Ajudar quem lida com uma experiência de perda ou de luto é uma missão normal para quem trabalha em cuidados paliativos, mas desde o início do ano, com a pandemia de COVID-19, a gestão destes processos difíceis transformou-se radicalmente face às medidas de confinamento e de isolamento social, quer para os doentes em fim de vida e familiares que se confrontam com a sua partida, quer para os profissionais de saúde. Nas 2ªs Jornadas do GEsPal, a mesa «Quando o isolamento é imposto: implicações no luto em Cuidados Paliativos» abordou todas estas incidências da fase particular em que vivemos, enquanto sociedade, com destaque para as estratégias que os profissionais, em conjunto com os utentes, podem desenvolver para colmatar a ausência do toque e da presença física em momentos de luto e de perda.
“Estamos a lidar com alterações em termos de rotinas, atividades e até sentido de pertença, porque quando nos isolamos, a determinada altura acabamos por ser afetados por uma certa desvinculação, que representa ela própria uma espécie de perda”, lembrou Alexandra Coelho, psicóloga da Unidade de Medicina Paliativa do Centro Hospitalar Lisboa Norte e terapeuta de luto pela Sociedade Portuguesa de Estudos e Intervenção no Luto. Depois, há que considerar a nova valoração dada ao contacto físico, nas relações entre pessoas, que tantas perturbações gera em fase de luto, como explica Alexandra Coelho: “aquilo que antes era sentido como humano e afectuoso, agora é sentido como uma ameaça”. Para a psicóloga, é também evidente que afetados pelo complexo quotidiano que hoje vivem, os profissionais de saúde estão em luto: “encontramo-nos em luto por diversas perdas. Normalmente, associamos o luto à perda de pessoas, mas existem perdas cumulativas motivadas por pequenas alterações somadas, que podem ser mais ou menos reversíveis. O sentido de insegurança que os profissionais agora relatam, por exemplo, poderá ser algo que nos acompanhará durante muito tempo no futuro”.

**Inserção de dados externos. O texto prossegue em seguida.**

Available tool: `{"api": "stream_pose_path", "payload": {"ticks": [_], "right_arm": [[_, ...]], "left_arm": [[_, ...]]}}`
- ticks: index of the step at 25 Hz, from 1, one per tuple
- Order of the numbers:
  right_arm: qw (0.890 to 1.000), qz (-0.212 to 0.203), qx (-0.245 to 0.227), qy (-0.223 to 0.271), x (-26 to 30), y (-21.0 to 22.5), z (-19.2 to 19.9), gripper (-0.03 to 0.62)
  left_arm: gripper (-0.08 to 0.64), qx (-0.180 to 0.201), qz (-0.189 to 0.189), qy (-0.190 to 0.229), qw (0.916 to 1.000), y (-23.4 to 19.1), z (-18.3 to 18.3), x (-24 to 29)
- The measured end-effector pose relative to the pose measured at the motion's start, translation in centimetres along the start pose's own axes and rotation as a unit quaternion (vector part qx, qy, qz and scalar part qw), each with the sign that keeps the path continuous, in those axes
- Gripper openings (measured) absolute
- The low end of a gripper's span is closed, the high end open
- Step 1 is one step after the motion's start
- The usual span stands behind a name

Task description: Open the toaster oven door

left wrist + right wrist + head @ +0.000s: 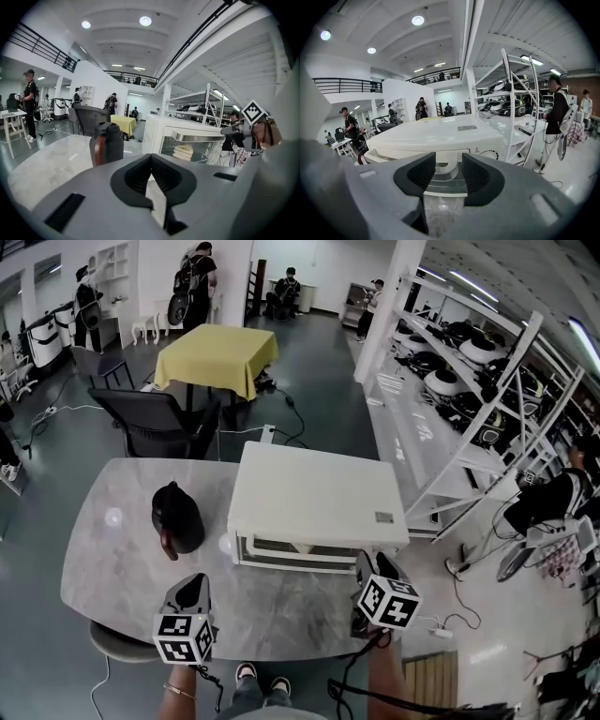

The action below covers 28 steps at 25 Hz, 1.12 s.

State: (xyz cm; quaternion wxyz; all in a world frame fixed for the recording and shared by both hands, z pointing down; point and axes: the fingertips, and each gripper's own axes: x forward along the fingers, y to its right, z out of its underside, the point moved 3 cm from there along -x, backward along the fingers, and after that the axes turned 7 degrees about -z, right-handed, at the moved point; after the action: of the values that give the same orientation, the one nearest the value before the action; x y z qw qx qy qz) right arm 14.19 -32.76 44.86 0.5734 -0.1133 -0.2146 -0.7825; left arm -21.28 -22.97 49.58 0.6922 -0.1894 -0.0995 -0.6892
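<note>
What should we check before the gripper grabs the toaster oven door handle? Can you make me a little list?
1. The toaster oven door is shut, with the handle along its top: ok.
2. The right gripper has its jaws apart with nothing between them: ok.
3. The right gripper points at the front of the toaster oven but is not on the handle yet: ok.
4. The left gripper has its jaws together, holds nothing and is back from the door: ok.
5. The black jug stands to the left, out of the door's way: ok.
6. Whether the toaster oven is hot: cannot tell.

Closed tongs (151, 155), toaster oven (190, 140) beyond
</note>
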Motion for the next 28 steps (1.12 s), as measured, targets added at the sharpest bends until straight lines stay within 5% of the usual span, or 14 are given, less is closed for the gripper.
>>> {"api": "stream_pose_path", "payload": {"ticks": [28], "right_arm": [[0.994, -0.020, 0.079, -0.075, 2.9, 1.4, 0.6, 0.159]], "left_arm": [[0.005, -0.018, 0.013, -0.012, 0.9997, 0.8, 0.5, 3.9]]}}
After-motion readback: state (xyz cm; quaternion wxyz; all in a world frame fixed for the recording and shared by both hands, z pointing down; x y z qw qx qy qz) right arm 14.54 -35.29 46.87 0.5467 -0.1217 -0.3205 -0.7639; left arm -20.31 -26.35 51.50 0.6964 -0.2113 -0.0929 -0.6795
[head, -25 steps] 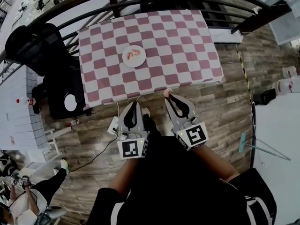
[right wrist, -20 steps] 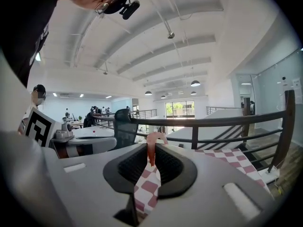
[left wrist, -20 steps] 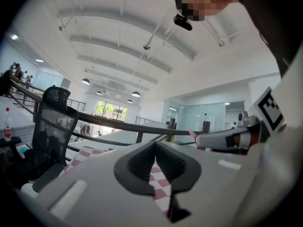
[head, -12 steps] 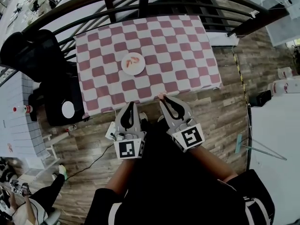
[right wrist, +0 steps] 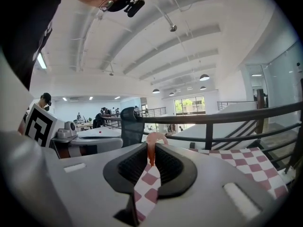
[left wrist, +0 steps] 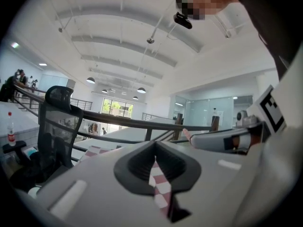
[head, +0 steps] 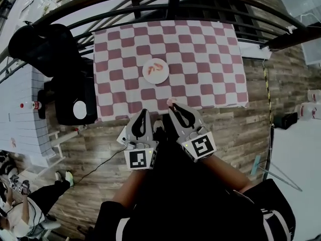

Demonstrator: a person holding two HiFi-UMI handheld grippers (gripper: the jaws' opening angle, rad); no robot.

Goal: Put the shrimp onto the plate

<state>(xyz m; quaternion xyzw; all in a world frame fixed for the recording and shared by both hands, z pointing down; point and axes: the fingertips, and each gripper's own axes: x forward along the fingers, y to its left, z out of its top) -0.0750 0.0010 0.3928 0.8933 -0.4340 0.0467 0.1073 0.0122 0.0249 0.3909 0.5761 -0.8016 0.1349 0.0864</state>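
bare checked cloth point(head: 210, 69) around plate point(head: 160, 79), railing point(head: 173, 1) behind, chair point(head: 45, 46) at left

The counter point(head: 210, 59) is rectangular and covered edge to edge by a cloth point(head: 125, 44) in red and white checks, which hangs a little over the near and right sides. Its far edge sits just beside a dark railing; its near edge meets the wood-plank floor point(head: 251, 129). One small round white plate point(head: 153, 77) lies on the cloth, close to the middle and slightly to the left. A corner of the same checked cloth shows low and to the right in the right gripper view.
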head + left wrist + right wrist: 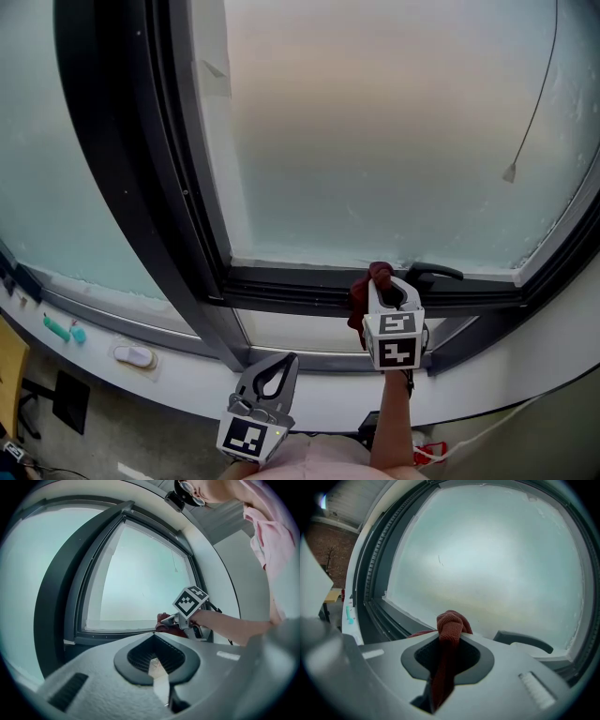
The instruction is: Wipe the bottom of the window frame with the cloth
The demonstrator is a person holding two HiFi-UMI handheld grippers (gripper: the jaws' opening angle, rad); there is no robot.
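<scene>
A dark red cloth (pixel 360 298) is bunched against the bottom rail of the dark window frame (pixel 291 286), just left of a black window handle (pixel 433 272). My right gripper (pixel 382 278) is shut on that cloth, and in the right gripper view the cloth (pixel 450 623) bulges out between the closed jaws of the gripper (pixel 450 638), above the frame rail (pixel 393 616). My left gripper (pixel 285 362) hangs lower and to the left, off the frame, shut and holding nothing. From the left gripper view (pixel 157 638), the cloth (pixel 164 618) shows beside the right gripper's marker cube.
A white sill (pixel 187 380) runs under the frame, carrying a teal object (pixel 58 328) and a small white object (pixel 133 355) at the left. A thin cord with a pull (pixel 511 172) hangs over the frosted pane. The handle (pixel 522 639) juts out right of the cloth.
</scene>
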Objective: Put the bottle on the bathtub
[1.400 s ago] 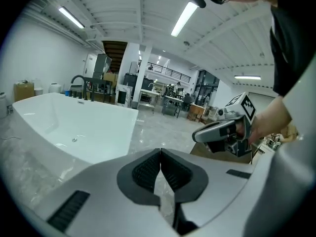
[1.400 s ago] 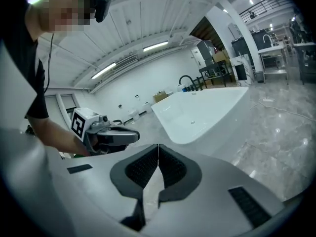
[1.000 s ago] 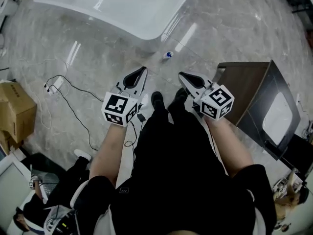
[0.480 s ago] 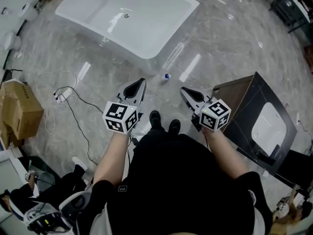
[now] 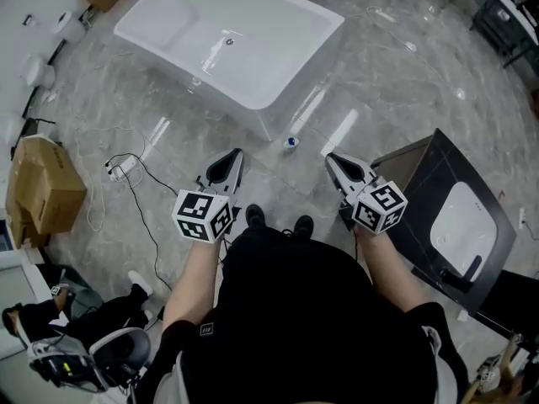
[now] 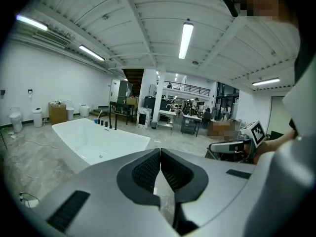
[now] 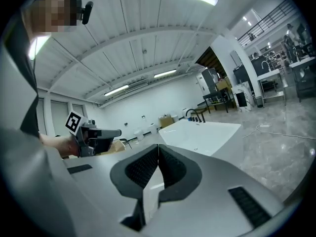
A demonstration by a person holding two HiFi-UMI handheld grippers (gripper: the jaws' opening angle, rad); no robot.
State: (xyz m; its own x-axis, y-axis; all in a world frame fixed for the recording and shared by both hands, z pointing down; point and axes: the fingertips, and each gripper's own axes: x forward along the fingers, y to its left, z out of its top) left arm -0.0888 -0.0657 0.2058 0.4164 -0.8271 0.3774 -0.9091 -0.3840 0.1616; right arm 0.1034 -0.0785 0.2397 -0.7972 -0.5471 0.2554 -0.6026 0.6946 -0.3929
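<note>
Marble floor [image 5: 396, 82] carries the white bathtub [image 5: 313, 53], the bottle [image 5: 290, 142] (blue and white) near its corner; my left tool [image 5: 236, 152] and right tool [image 5: 330, 157] are closed, empty.

**You're in a big open workshop hall**

You stand on a polished marble floor [image 5: 396, 82] with a freestanding bathtub [image 5: 227, 45], a cardboard box [image 5: 42, 196] and loose cables [image 5: 126, 168]. Around you are strip lights [image 6: 186, 40], workbenches [image 6: 190, 125] and a mezzanine railing [image 6: 190, 88].
</note>
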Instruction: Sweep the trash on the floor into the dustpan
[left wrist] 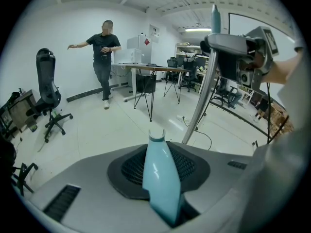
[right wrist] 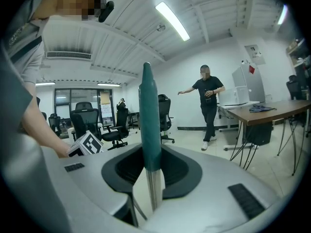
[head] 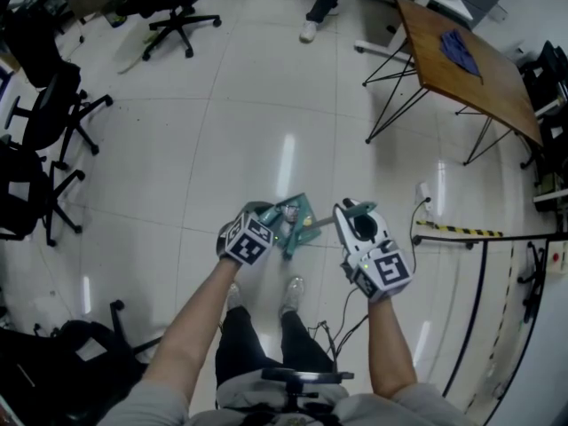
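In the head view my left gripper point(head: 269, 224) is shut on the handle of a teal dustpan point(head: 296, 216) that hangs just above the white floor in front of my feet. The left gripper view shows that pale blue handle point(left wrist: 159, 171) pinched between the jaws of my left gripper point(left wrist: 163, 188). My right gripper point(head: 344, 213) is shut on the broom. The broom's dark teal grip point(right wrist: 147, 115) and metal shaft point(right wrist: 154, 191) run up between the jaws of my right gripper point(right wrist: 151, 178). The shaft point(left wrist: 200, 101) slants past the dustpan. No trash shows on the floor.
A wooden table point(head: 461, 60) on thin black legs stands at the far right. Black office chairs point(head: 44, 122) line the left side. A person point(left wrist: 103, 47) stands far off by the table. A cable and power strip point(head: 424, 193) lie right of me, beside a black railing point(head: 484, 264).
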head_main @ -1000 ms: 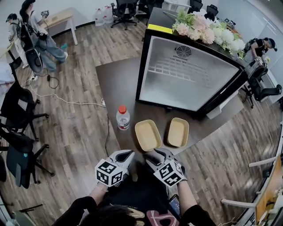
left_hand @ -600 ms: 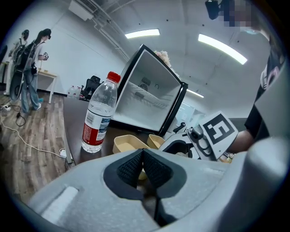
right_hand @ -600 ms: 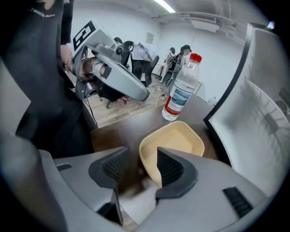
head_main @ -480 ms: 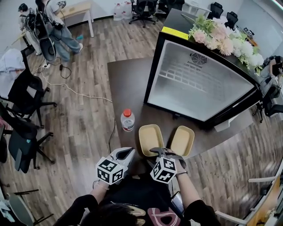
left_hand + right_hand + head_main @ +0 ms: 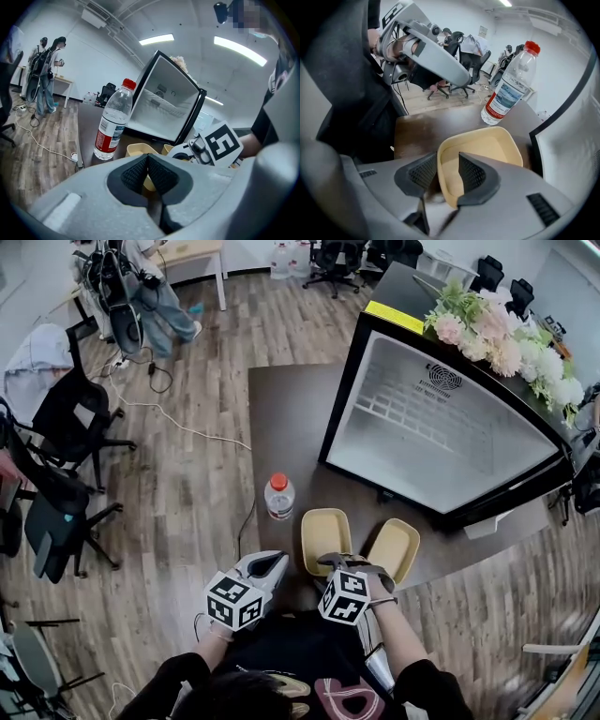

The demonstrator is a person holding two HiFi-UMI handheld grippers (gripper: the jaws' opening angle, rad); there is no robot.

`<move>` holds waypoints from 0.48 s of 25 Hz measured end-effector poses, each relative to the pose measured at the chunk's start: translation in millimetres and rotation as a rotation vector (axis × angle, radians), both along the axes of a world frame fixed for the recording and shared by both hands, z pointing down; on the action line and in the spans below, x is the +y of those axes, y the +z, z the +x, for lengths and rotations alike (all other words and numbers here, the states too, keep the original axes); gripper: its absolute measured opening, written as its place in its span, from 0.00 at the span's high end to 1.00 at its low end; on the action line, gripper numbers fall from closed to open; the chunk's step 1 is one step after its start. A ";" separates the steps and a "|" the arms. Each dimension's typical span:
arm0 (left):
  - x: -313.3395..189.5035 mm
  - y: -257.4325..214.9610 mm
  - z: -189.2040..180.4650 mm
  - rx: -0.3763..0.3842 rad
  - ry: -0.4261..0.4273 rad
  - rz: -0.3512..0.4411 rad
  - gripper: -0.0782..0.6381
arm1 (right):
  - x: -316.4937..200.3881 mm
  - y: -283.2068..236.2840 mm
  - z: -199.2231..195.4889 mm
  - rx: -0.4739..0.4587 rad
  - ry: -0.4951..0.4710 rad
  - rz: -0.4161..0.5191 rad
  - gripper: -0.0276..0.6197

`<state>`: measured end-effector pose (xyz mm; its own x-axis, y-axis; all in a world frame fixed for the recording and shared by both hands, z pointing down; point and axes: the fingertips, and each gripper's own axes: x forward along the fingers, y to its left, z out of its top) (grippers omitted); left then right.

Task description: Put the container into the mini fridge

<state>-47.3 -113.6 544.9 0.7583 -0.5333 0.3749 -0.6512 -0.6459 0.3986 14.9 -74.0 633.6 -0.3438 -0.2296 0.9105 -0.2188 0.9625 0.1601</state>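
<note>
Two shallow yellow containers lie on the dark table [image 5: 291, 418] in front of the open mini fridge [image 5: 441, 427]: a left container [image 5: 323, 535] and a right container [image 5: 394, 547]. My right gripper [image 5: 330, 562] is at the left container's near rim. In the right gripper view that container [image 5: 487, 147] has its rim between the jaws of the right gripper [image 5: 446, 172], one pad outside and one inside. The jaws are closing, with a small gap still showing at the inner pad. My left gripper [image 5: 272, 563] hangs at the table's near edge, shut and holding nothing.
A water bottle [image 5: 279, 498] with a red cap stands just left of the containers. Flowers [image 5: 487, 329] lie on top of the fridge. Office chairs [image 5: 66, 427] and a floor cable [image 5: 178, 427] are to the left. People stand at the far left [image 5: 141, 287].
My right gripper has moved forward from the table's edge onto the left container's near rim and its jaws have narrowed. The head view has shifted; the left gripper has barely moved.
</note>
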 end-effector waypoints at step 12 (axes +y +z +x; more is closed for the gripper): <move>-3.5 1.6 -6.8 -0.030 -0.061 0.016 0.88 | -14.8 5.3 7.9 0.064 -0.068 0.051 0.90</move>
<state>-54.1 -117.1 546.6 0.7129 -0.5840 0.3881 -0.7009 -0.6108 0.3683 22.8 -88.8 639.0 -0.3022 -0.2545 0.9186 -0.1406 0.9651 0.2211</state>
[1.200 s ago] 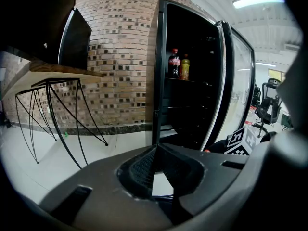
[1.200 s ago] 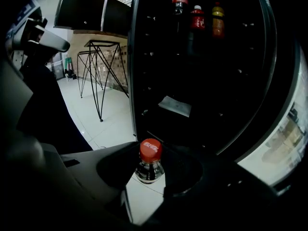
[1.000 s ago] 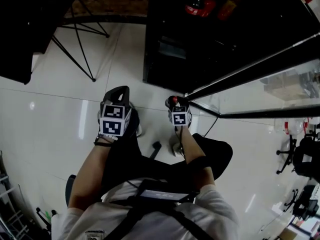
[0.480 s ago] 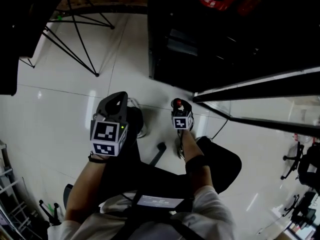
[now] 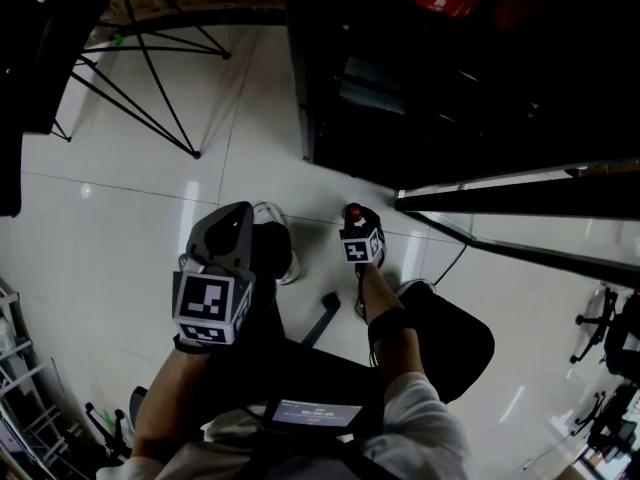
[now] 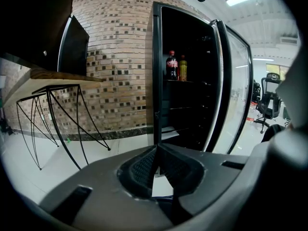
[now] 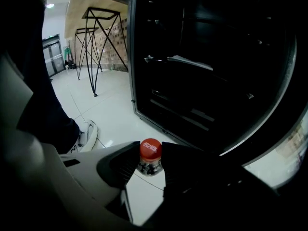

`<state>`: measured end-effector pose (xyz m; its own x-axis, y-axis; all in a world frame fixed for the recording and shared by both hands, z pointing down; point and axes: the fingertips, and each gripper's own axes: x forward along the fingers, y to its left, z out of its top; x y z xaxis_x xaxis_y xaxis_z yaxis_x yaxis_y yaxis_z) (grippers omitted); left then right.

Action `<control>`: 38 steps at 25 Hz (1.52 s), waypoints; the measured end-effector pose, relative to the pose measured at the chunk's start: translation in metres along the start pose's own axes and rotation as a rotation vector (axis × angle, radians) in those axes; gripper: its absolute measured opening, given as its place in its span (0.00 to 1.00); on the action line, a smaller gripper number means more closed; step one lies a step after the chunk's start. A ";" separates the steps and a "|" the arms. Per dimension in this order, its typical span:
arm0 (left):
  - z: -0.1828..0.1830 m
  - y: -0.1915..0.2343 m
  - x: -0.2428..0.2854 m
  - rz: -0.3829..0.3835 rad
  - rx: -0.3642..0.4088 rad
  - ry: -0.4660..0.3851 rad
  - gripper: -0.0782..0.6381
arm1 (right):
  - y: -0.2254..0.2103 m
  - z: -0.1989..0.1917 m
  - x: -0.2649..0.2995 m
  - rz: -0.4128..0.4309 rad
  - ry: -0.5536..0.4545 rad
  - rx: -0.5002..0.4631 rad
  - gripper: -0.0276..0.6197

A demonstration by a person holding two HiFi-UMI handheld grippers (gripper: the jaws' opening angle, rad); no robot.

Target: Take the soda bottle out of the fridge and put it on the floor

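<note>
Right gripper view showed the right gripper (image 7: 151,150) clamped on the soda bottle (image 7: 149,166) just under its red cap (image 7: 150,148). The neck sat squeezed between both pads, and the cap poked out level with the jaw tips. The rest of the bottle was hidden behind the jaws, so whether it touched the pale floor (image 7: 110,105) could not be told. The open fridge (image 7: 207,66) stood beyond the tips. The left gripper (image 6: 156,147) had its jaws pressed together, nothing between them.
</note>
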<state>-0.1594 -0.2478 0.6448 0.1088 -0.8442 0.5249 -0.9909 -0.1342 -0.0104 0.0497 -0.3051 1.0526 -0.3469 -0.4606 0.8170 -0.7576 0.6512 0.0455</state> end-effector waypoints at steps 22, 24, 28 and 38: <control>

Para Amélia Matos, enfermeira chefe da Unidade de Medicina Paliativa do Centro Hospitalar Lisboa Norte, o luto cumulativo nas equipas de saúde é inegável:“as pessoas manifestam no presente claros sinais de ansiedade, em alguns casos associados a manifestações físicas, como pressão no peito, alterações do sono ou irritabilidade”.
No entender desta enfermeira, os profissionais podem contornar este problema, desde logo, retirando as melhores ensinamentos do seu percurso pessoal: “temos de retirar o melhor que existe nas nossas práticas pessoais, aquilo que sabemos que resulta quando estamos perante algo desconfortável e trabalhar a partir daí a resiliência”.
No que respeita, especificamente, ao apoio a utentes que atravessam período de luto e sentimento de perda durante a pandemia, Helena Beça (coordenadora do GEsPal) garante que na consulta de MGF determinadas mais valias do passado apresentam-se agora como impossibilidades ou transgressões: “muitas vezes em consulta as pessoas estão tristes e assustadas e o ato mais automático (porque os utentes confiam em nós e connosco se sentem seguros) é estender a mão para tocar. Mas, agora, a mão vai apenas até meio caminho e volta, o que causa uma sensação muito estranha para nós e um desconsolo do outro lado”.